Es evidente que
unidos tenemos más fuerza y levantamos más la voz. Es bien conocida esa frase
de que «todos unidos tendremos más fuerza y nunca
seremos vencidos». Sin embargo, somos también independientes
y pecadores, y a cada uno corresponde dar ese paso que la diferencia y le hace
único y personal.
Pero hay algo más
grande y único. Somos hijos de Dios, todos de un mismo Padre Dios. Y un Dios
que encarnado en Naturaleza Humana entrega su Vida por todos nosotros. Dios nos
salva, por los méritos de su Hijo, a todos. No hace distinciones de ninguna clase.

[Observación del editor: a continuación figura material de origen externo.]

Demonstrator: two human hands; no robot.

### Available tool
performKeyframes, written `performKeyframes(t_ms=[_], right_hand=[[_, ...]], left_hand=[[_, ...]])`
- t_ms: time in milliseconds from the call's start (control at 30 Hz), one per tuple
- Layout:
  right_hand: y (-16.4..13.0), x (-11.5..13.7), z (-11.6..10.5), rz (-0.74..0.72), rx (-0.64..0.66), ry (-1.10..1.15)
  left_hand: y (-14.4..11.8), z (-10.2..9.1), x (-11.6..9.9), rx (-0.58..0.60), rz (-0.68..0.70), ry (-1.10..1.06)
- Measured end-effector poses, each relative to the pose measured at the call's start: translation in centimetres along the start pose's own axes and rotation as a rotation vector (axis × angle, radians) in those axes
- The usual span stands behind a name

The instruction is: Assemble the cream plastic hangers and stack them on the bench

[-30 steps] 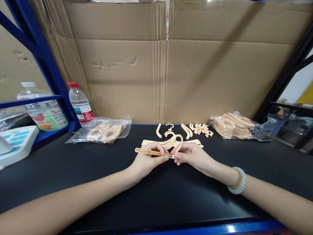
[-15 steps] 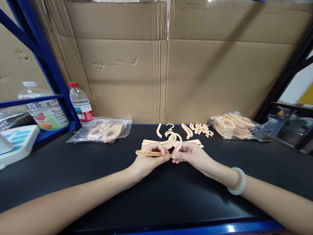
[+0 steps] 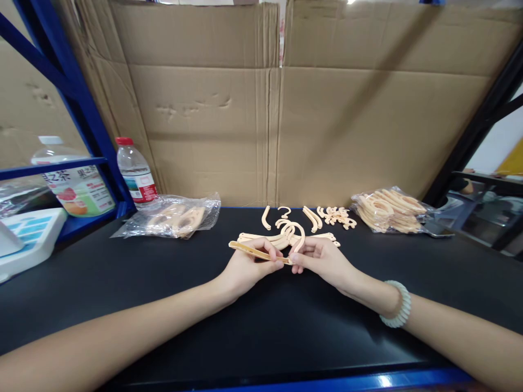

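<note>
A beige hanger arm (image 3: 249, 250) lies pinched in my left hand (image 3: 251, 268), its free end pointing left and slightly up. My right hand (image 3: 317, 255) is closed on the base of a curved hanger hook (image 3: 300, 233), which rises above the fingers. The arm's inner end meets the hook's base between my fingertips; whether they are joined I cannot tell. Just behind both hands lies a stack of hangers (image 3: 330, 237) on the black table (image 3: 261, 332), partly hidden by the hands.
Behind the stack lie a loose hanger arm (image 3: 266, 219), a loose hook (image 3: 285, 211), more arms (image 3: 312, 219) and a pile of hooks (image 3: 335, 215). Bagged parts sit left (image 3: 175, 220) and right (image 3: 386, 209). A red-capped bottle (image 3: 137, 177) stands at back left, before a cardboard wall (image 3: 204, 109).
The hanger arm has tilted, its left end now higher and its broad side more visible. Both hands stay nearly in place, with the hook still held upright.
</note>
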State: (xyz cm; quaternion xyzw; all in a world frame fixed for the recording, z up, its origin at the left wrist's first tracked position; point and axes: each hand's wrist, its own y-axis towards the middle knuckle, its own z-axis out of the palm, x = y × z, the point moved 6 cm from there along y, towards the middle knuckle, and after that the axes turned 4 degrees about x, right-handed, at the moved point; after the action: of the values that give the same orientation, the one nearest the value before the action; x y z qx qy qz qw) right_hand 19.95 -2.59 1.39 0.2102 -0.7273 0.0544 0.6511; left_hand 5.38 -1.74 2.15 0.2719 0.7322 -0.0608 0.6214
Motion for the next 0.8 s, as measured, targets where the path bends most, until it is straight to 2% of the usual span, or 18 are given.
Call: performKeyframes(t_ms=[500, 667, 800], right_hand=[[-0.07, 0.2, 0.1, -0.012, -0.003, -0.018], [0.01, -0.05, 0.01, -0.011, -0.021, 0.017], [0.08, -0.41, -0.1, 0.009, -0.028, 0.076]], left_hand=[[0.03, -0.19, 0.22, -0.017, -0.017, -0.002], [0.13, 0.26, 0.52, 0.013, -0.039, -0.066], [0.1, 0.17, 0.52, -0.03, -0.055, -0.1]])
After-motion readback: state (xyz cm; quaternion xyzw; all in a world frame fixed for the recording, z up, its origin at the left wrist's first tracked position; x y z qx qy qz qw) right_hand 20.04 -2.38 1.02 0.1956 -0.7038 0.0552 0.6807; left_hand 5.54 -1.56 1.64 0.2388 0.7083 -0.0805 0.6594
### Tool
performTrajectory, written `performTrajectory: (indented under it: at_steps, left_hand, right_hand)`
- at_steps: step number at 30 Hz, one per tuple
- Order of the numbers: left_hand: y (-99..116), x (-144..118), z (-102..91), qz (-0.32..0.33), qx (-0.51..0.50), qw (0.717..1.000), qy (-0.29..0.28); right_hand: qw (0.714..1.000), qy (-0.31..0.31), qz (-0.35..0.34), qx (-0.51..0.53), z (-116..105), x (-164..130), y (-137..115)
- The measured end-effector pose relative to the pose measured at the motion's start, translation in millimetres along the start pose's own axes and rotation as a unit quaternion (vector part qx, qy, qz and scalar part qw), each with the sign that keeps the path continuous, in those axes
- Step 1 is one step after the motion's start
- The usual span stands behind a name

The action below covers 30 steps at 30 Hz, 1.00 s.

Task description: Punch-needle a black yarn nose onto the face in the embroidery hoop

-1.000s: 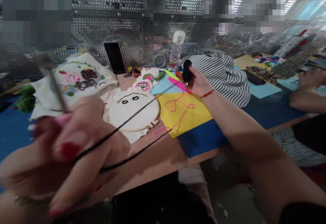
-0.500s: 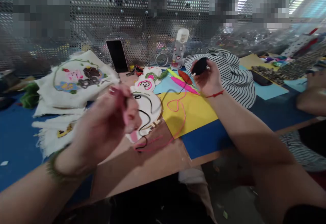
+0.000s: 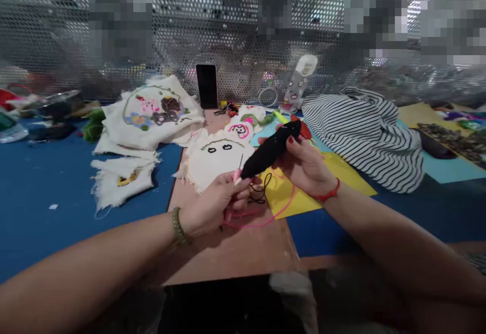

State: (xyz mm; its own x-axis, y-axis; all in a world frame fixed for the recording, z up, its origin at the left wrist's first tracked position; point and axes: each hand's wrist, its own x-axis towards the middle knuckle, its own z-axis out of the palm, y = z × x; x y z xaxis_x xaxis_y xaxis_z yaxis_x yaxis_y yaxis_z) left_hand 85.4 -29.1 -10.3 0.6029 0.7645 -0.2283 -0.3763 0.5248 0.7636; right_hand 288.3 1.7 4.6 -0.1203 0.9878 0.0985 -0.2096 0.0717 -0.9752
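Two hands meet over the worktable [image 3: 235,258], and between them we see a slim black yarn bundle [image 3: 270,153], slanted and lifted clear of the surface. Our left hand [image 3: 219,200] is curled, thumb and forefinger seeming to pinch the bundle's pale lower end, while the same grip encloses a pink-handled tool [image 3: 237,174] with its thin metal shaft pointing up. Our right hand [image 3: 304,164] clasps the upper end, thumb pressed on top and fingers bent around it (how those beneath sit, we cannot tell).

A loose loop of black strand [image 3: 261,191] hangs or lies just beside our left fingers, above the yellow sheet [image 3: 353,174]; the depth is unclear. Behind, a white cloth [image 3: 218,167] bearing two black stitched outlines lies on the table, touched by neither hand as far as we can see.

We judge the step in hand to be managing the black yarn, either drawing off a length or tidying it. The next move seems to call for a steady right hold, a free-running strand, and care with that exposed shaft.
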Motion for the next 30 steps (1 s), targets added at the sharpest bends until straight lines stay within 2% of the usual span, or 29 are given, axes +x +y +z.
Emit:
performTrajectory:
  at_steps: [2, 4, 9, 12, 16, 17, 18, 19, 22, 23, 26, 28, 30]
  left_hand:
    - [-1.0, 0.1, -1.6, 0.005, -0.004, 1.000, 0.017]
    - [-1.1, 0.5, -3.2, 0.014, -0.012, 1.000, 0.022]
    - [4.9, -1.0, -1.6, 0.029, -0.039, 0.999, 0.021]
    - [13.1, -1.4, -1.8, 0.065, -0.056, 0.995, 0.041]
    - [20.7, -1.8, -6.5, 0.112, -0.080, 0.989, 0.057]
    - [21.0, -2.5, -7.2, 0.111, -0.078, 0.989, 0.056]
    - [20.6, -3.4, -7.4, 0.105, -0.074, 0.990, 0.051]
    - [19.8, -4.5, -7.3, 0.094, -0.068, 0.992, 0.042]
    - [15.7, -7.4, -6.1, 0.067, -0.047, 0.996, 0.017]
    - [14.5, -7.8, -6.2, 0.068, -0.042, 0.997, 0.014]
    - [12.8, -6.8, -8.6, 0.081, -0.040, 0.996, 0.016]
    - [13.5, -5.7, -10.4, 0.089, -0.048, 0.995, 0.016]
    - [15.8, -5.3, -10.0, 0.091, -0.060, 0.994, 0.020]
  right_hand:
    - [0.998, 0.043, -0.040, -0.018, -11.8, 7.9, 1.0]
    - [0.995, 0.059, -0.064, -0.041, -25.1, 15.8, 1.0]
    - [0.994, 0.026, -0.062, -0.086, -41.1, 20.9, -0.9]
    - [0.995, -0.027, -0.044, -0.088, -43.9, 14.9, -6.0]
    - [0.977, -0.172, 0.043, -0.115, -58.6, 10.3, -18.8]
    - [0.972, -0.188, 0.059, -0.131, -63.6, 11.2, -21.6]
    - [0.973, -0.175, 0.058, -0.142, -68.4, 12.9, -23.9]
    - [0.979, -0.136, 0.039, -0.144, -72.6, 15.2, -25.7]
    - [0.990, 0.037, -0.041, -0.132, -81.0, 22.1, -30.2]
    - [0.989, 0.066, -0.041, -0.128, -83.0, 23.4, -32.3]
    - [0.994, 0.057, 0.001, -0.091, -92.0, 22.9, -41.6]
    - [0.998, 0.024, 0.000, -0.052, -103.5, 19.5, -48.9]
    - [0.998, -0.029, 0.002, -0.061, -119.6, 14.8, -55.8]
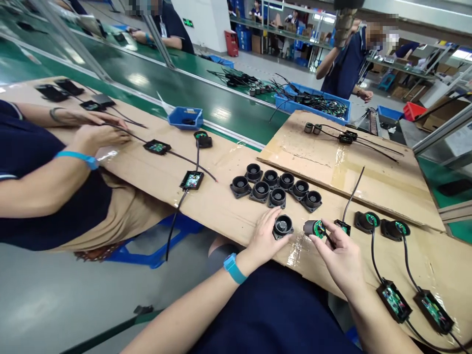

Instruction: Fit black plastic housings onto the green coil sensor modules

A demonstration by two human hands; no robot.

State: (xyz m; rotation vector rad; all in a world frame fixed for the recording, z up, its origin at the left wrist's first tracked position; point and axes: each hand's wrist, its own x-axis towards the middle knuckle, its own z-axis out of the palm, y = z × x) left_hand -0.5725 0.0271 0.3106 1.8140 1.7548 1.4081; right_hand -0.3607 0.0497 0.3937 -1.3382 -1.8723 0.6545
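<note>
My left hand (262,237) is wrapped round a black round housing (283,226) with a square flange, its open side facing up on the cardboard. Just to the right, my right hand (342,253) pinches a dark cylindrical part (309,228) with a green circuit board on its end. That part is tilted on its side, apart from the housing. Behind my right fingers sits a small black box (343,227) with a circuit board and a cable. Several more black housings (277,196) stand in two rows beyond my left hand.
At right, two housings with boards (367,221) are wired to open black boxes (394,300). A raised cardboard sheet (306,150) lies behind, before a blue bin (313,101) of cabled parts. To the left, a co-worker's hands (99,130) handle a cable near another open box (192,180).
</note>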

Todos son sus hijos y sobre todos hacer salir el sol.
Todos estamos
enfermos y esclavizados por las lepras de nuestros pecados, y a todos nos libera y nos salva nuestro
Padre Dios al rescatar nuestra dignidad de hijos por los méritos de la Pasión,
Muerte y Resurrección de su Hijo, nuestro Señor.
Ahora, nos
preguntamos, ¿cuántos somos capaces de caer en la cuenta de esa filiación? ¿Y
cuántos le damos gracias? Posiblemente esa sea la reflexión a la que nos lleva
el Evangelio de hoy. De aquellos diez leprosos solo uno cayó en la cuenta de lo
que le había sucedido. ¡Estaba curado! Alcanzado por la compasión de Jesús se
da cuenta de su identidad personal y pecadora, se para, se vuelve atrás y
alabando al Señor le da gracias y se postra ante Él.
¿Somos nosotros conscientes de lo que realmente somos? ¿Descubrimos nuestra identidad de hijos de Dios y de nuestro pecado? ¿Y estamos dispuesto a reconocernos pecadores y dar gracias a nuestro Padre Dios por su Infinita Misericordia y salvación?